Сошел в сад и через калитку в садовой стене вышел на улицу, залитую белым лунным светом, с одной стороны, и перерезанную черными тенями развалин – с другой.
Шел, опустив голову, сгорбившись, тяжело ступая и опираясь на посох, как усталый путник в конце дневного пути.
Белые барашки, сквозя на луне тонким руном с перламутровым отливом, розово-рыжим и голубовато-серебряным, двигались медленно, все в одну сторону, как будто паслись на небесных пастбищах и пастухом был месяц. Тихо было на небе, тихо на земле, недвижимо все, как бы сковано лунным серебром: только летучие мыши сновали быстро, как челноки на ткацком станке.
Вдруг послышался протяжный вой с хохотом; похоже было на то, что человека защекотали до слез и он хохочет и плачет вместе. Это выли гиены, должно быть, учуяв Мериру. К ним присоединились шакалы, точно кликуши закликали. И весь мертвый город ожил. Но постепенно умолкли, и опять наступила тишина.
Миновав огромный пустырь с обгорелыми досками и бревнами – пожарище царского дворца, – Мерира вышел к Атонову храму.

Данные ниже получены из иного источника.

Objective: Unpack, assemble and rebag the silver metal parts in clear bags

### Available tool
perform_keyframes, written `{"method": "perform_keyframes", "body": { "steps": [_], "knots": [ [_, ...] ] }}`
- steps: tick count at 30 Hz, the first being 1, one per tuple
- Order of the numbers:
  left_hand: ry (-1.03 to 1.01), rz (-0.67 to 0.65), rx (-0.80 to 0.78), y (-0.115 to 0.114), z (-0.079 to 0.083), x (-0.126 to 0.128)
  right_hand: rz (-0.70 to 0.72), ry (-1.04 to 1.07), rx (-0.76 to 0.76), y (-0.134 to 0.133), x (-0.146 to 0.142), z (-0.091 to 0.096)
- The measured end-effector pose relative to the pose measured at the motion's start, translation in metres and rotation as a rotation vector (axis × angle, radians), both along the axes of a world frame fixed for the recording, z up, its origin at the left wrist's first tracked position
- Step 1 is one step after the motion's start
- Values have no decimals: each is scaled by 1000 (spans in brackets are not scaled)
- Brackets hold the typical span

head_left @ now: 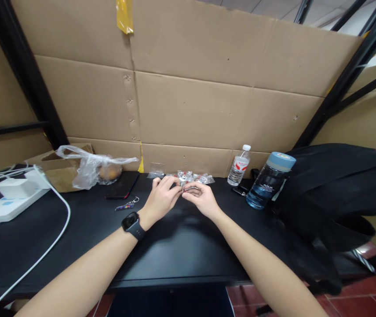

Храм наполовину уцелел. Исполинское зданье с толстыми стенами из хорошо обожженных кирпичей и каменных глыб нельзя было сжечь и нелегко разрушить. Только деревянные стропила в потолках обгорели, а кое-где потолки провалились, столпы обрушились. Плоские, на стенах, изваянья царя Ахенатона, приносящего жертву богу Солнца, всюду были разбиты, иероглифные надписи стерты или замазаны. На семи дворах-святилищах все триста шестьдесят пять алебастровых жертвенников были тоже разрушены, и место их осквернено: целыми обозами свозились сюда и сваливались нечистоты из Селенья Пархатых, так что в первое время нельзя было пройти мимо, не задохнувшись от смрада. Но скоро солнце выжгло, очистило все, превратило навоз в чернозем; ветер пустыни завеял его песком, и там, где было смрадное гноище, заблагоухали степные травы – свежая мята и горькая полынь.